Oh, please. You’d have to look long and hard to find a SJW on FR. One little criticism of Great Britain does not a SJW make. Meanwhile, Americans who enjoy reading British newspapers are awash in hatred toward everything about America - our culture, our southland, our laws, our Constitution and amendments, our food. It must be lapped up by the people because it never seems to stop. And it’s not just The Guardian - it goes from left to right to center left to center right and it never takes a break. So try and put up with one little criticism here on FR.
I took two courses in college in the 70s covering that area, 20th Century US Diplomatic History and WW2 History, but don't recall any such speculation. I'll research that some more to refresh my memory but another way of looking at that is the treaty merely delayed that which was going to occur anyway. If that's so, the benefit of hindsight says we'd have been better off dealing with Germany earlier rather than later. What are your thoughts in that vein?
The house of saud having trouble defending itself does not mean it cannot fund terror and extremism elsewhere
Without the money of the kingdom you don’t have 9/11. You don’t have ISIS.
The USAs only real special relationship is with Saudi Arabia, a 70-year-old hard pact of oil, money and power, welded together with such cynicism it ought to make us gasp.
The House of Bush and the house of Saud stand because of this "special" relationship. Yes, before fracking we needed the oil, but it is time for this relationship against the People of the U.S. to come to an end.

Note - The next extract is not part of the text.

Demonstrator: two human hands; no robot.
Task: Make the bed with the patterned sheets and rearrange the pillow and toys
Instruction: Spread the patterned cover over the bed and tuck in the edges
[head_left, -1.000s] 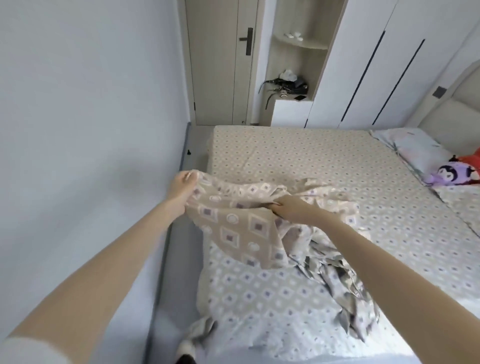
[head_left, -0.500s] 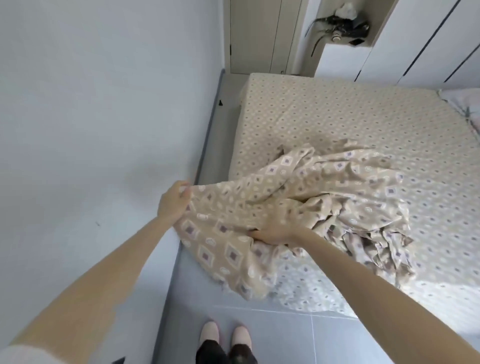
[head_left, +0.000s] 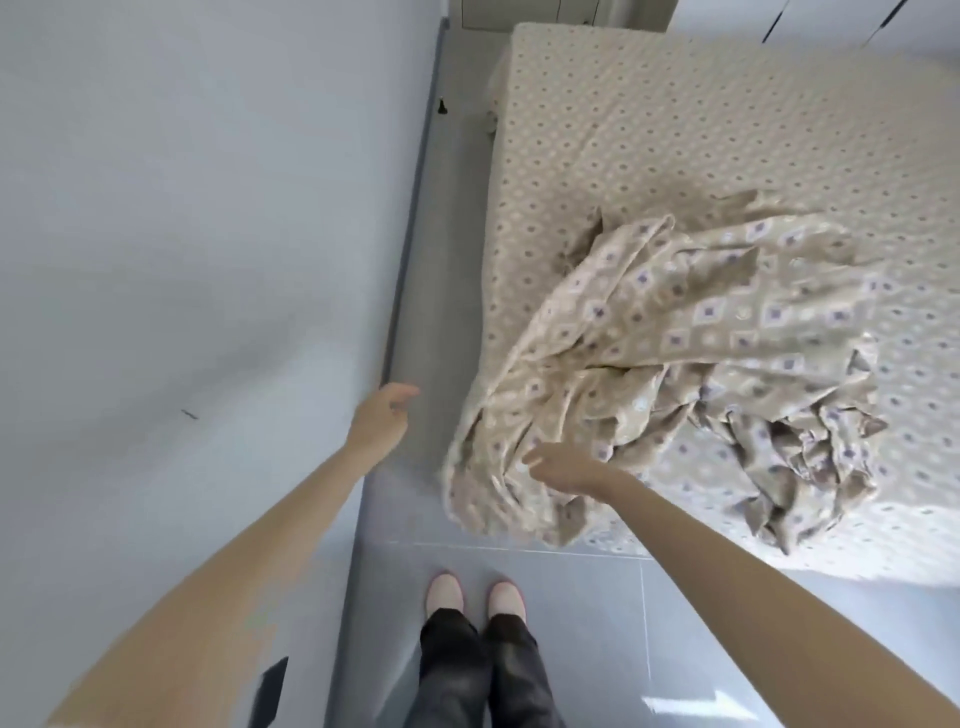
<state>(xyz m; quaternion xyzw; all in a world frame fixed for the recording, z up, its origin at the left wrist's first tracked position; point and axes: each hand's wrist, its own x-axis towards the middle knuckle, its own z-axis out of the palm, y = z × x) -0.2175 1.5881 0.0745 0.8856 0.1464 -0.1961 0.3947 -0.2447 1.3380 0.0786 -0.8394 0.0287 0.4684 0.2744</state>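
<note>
In the head view, you are standing at the near left corner of the bed, your pink slippers on the grey floor. The loose patterned sheet is lying bunched on that corner, one fold hanging over the near edge. Your left hand is hovering over the floor strip between wall and bed, fingers loosely spread, holding nothing. Your right hand is hovering at the hanging fold, fingers relaxed, gripping nothing; whether they are touching the cloth cannot be told.
</note>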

It is time for the U.S. to stop defending one of the most backward authoritarian regimes in the world.
And the British Empire was not all bad. Where the empire went so went one of the greatest of all human institutions, the British common law. It even came here and undergirds our Constitution and Bill of Rights. A lot of the lack of resistance to the British Empire was because the common law provided far improved justice in regions formerly ruled by corrupt and arbitrary dictators. Mohatma Ghandi and Nelson Mandela lived, survived, and ultimately prevailed in their views because of British common law.
We should pull out on the UN and throe them them out of the US. Cancel all agreements
And you don’t have the Bushes and their circle of anti-American friends.
When done, take a gander at the Brits actions with China especially the opium wars.
There is almost no problem in the world today in which one cannot find its root somewhere in the old empire.
As far as the brits Navy went, it was hardly the US that put it at a disadvantage to the Nazis in the Atlantic and the Japs in the Pacific prior to WWII. If it were not for the sea supply of Britain by the US before and during our involvement in WW2, they would have folded.
As far the the US doing things in its interests, so what? That was how we USED to do things. Today we wring our hands over things we do based on how other nations view them. What a change.
For grins watched Patton last night, again. Watched A Bridge Too Far last week. Put them together and you get a clear picture of their land fighting IQ. I do respect Gen Alexander of theirs from WWII, but surely not Montgomery.